_Problem to work on_
Every line from the top of the records through the one bearing "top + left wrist" is to be reproduced exactly, and pictures are to be left out.

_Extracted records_
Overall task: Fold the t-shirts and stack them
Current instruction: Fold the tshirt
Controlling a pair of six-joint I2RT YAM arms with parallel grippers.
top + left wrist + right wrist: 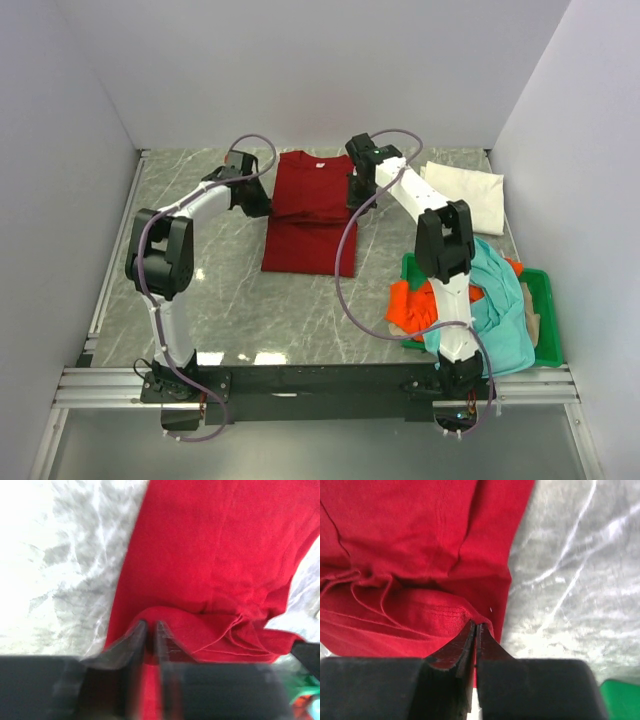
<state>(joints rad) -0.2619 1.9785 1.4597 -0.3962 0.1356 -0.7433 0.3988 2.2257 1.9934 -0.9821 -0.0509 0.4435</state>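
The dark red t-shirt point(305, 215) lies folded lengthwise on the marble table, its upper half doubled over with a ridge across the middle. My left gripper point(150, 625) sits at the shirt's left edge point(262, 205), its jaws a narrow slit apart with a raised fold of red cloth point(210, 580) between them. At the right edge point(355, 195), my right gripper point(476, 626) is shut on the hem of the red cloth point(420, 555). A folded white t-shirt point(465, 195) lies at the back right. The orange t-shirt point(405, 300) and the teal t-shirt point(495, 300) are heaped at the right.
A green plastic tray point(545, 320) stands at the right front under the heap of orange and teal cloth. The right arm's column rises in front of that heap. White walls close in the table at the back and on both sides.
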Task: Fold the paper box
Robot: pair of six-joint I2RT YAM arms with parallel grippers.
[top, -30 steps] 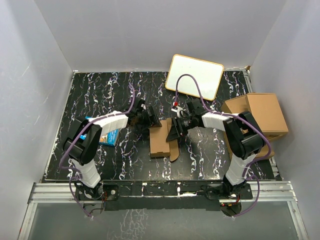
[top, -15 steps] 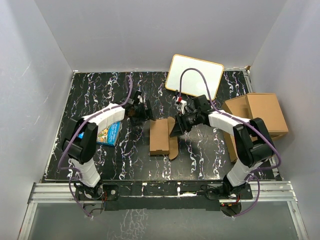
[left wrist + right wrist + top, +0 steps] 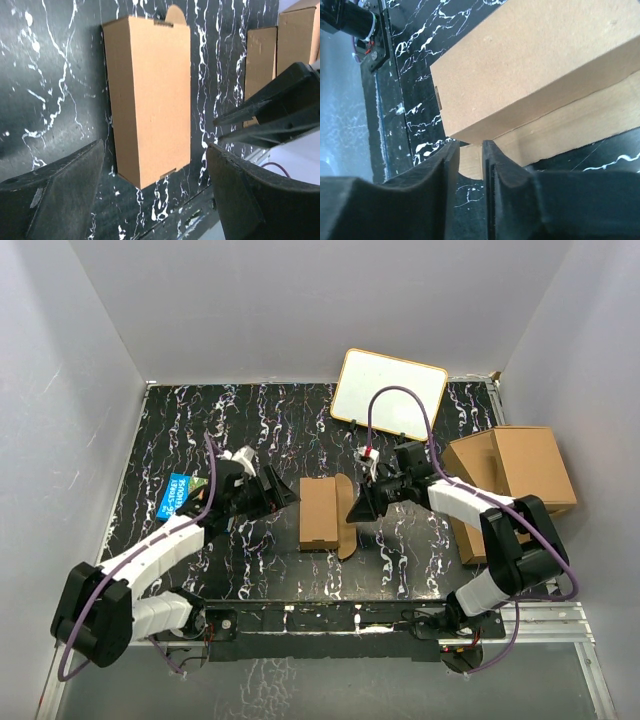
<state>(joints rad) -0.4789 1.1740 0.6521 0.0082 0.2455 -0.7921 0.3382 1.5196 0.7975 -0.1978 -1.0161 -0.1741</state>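
the paper box (image 3: 320,512) lies in the middle of the counter (image 3: 190,425), with one loose flap (image 3: 346,540) flat along its right side. the left tool (image 3: 292,496) hovers just left of the box, fingers spread wide and empty. the right tool (image 3: 353,515) sits low at the flap with its fingers drawn almost together, and i cannot tell whether they pinch its edge. to do this well, i judge the right tool needs a sure hold and should swing the flap over along its crease, not drag it, while the left tool braces the opposite wall so the light box cannot slide.
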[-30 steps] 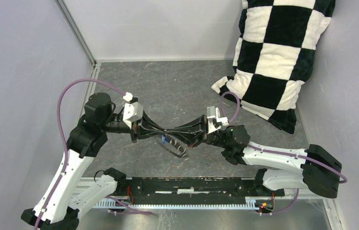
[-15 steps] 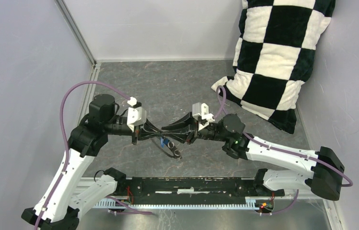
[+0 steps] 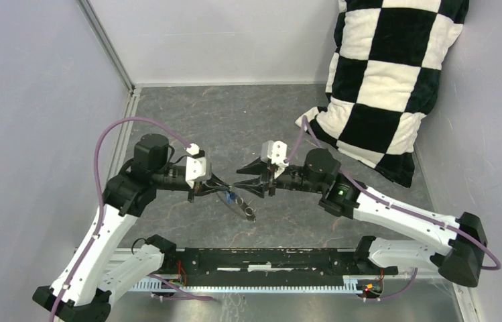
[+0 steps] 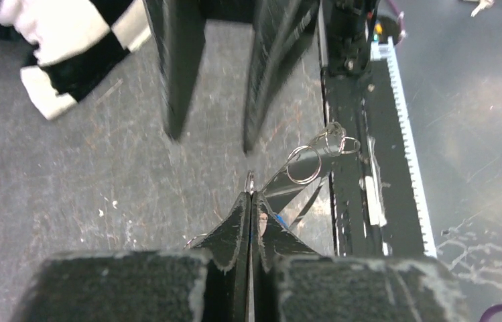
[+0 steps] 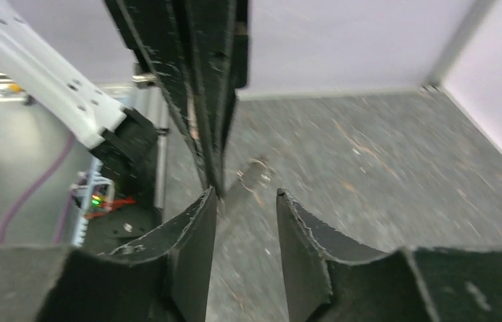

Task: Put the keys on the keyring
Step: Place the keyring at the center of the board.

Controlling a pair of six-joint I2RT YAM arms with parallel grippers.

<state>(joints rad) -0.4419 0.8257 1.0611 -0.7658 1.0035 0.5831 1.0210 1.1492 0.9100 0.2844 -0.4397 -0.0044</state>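
Between the two arms, above the grey table [image 3: 234,127], the keyring [image 3: 242,206] hangs from your left gripper [image 3: 225,192], which is pinched tight on its wire. The blue-headed key [image 3: 230,196] dangles just under the tips. Your right gripper [image 3: 241,180] faces it close by, jaws apart and clear of the ring.

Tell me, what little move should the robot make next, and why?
Probably the right hand, open and empty, should ease toward the blue-headed key and close on it. The left hand is shut on the keyring, and the key hangs just below, close to the open fingers.
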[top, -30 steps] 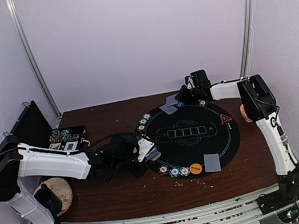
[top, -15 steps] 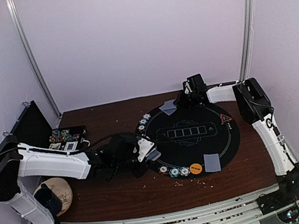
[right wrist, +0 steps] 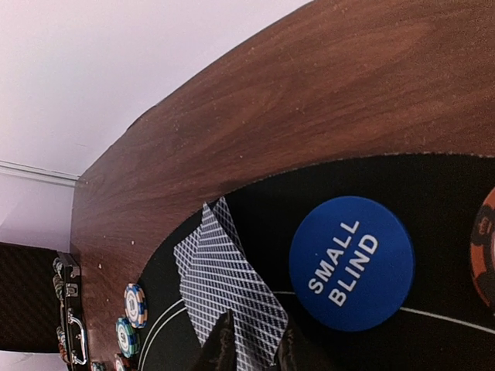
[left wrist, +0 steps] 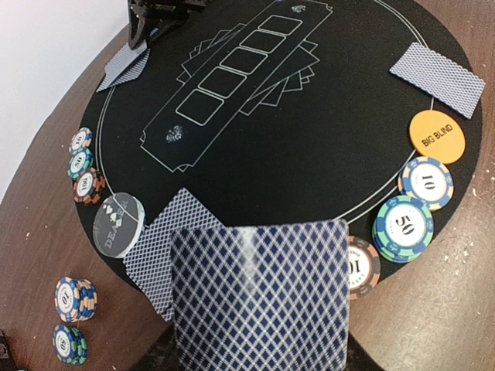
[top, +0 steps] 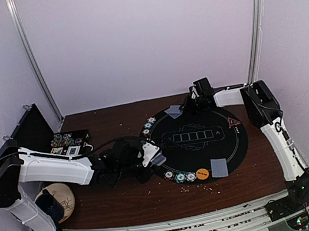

_Expected answer_
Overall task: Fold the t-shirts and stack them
Current instruction: Fold the tshirt
Controlling a pair of six-joint I2RT YAM arms with parallel grippers.
top + left wrist + right wrist: 

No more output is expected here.